What is needed: For this exercise, return only the lines in the records below from the one holding "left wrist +" through the one holding "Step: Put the", including both, exactly as they appear and without pictures.
#### Extracted entries ####
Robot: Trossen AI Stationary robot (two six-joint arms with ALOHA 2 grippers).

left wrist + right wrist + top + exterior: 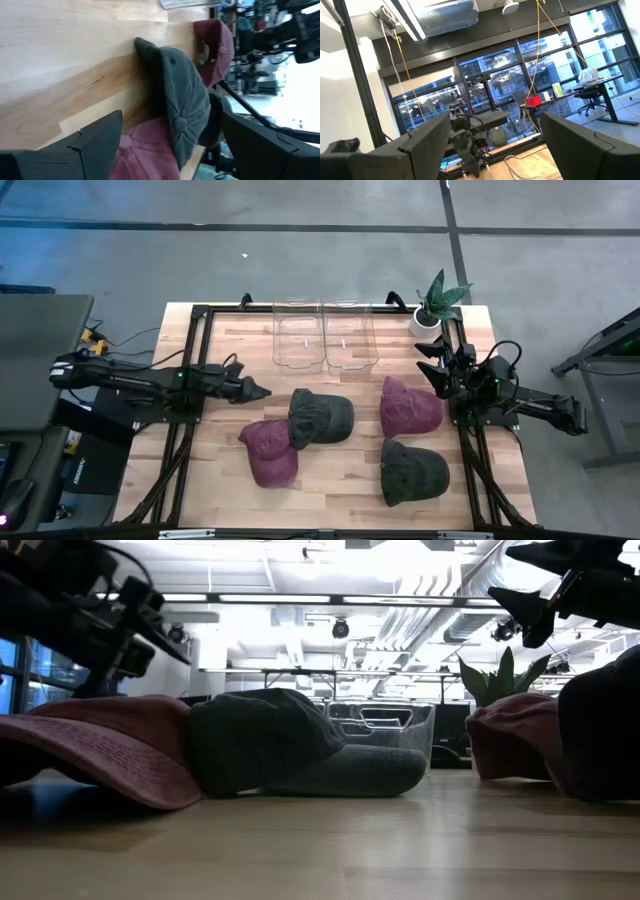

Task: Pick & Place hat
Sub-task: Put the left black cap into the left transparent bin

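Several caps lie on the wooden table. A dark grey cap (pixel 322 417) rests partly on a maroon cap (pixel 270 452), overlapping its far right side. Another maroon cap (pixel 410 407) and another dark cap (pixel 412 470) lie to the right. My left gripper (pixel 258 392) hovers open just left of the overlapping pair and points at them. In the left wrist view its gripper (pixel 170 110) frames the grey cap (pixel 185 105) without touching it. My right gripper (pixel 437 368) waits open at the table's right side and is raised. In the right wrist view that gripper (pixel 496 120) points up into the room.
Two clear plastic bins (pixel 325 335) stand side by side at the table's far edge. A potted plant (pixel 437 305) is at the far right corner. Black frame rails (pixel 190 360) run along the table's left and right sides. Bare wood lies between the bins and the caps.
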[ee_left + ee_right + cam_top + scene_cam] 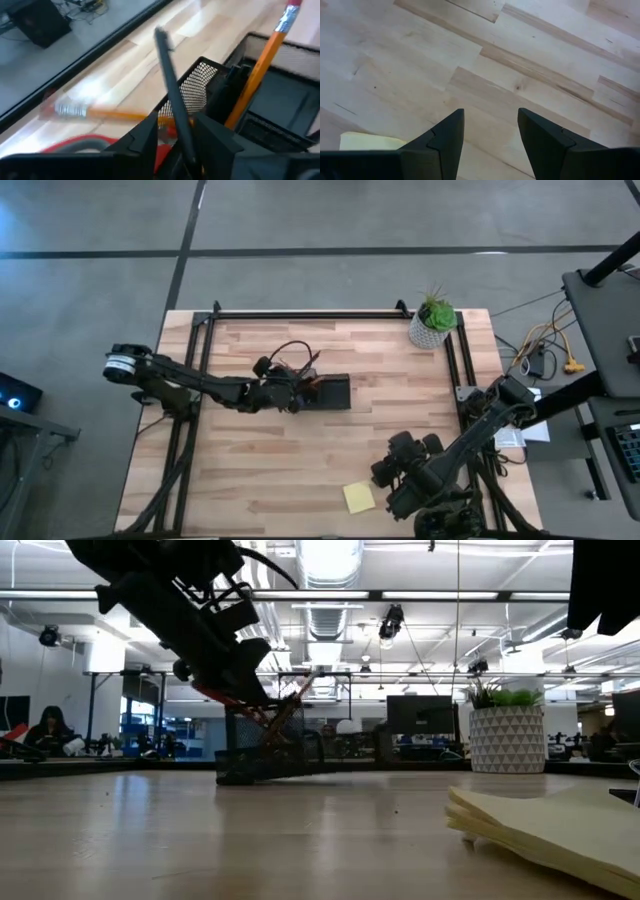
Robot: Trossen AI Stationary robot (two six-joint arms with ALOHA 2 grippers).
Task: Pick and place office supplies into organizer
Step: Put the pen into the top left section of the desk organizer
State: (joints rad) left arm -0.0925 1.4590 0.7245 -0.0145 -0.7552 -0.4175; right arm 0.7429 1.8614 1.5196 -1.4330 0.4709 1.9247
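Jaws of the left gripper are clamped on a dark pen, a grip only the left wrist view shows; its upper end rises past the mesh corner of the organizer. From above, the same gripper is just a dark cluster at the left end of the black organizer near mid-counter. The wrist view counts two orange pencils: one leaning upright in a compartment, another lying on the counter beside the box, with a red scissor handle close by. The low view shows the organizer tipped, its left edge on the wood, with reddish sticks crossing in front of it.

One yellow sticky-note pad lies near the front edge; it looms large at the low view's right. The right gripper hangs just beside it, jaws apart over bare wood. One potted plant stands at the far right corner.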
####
Answer box:
left wrist + right wrist + top + exterior: 

Task: Pick & Place hat
Sub-task: Put the left black cap into the left transparent bin

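Several caps lie on the wooden table. A dark grey cap (pixel 322 417) rests partly on a maroon cap (pixel 270 452), overlapping its far right side. Another maroon cap (pixel 410 407) and another dark cap (pixel 412 470) lie to the right. My left gripper (pixel 258 392) hovers open just left of the overlapping pair and points at them. In the left wrist view its gripper (pixel 170 110) frames the grey cap (pixel 185 105) without touching it. My right gripper (pixel 437 368) waits open at the table's right side and is raised. In the right wrist view that gripper (pixel 496 120) points up into the room.
Two clear plastic bins (pixel 325 335) stand side by side at the table's far edge. A potted plant (pixel 437 305) is at the far right corner. Black frame rails (pixel 190 360) run along the table's left and right sides. Bare wood lies between the bins and the caps.
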[ee_left + ee_right + cam_top + scene_cam] 
Robot: Trossen AI Stationary robot (two six-joint arms with ALOHA 2 grippers).
Task: Pick and place office supplies into organizer
Step: Put the pen into the top left section of the desk organizer

Nothing further belongs to this answer.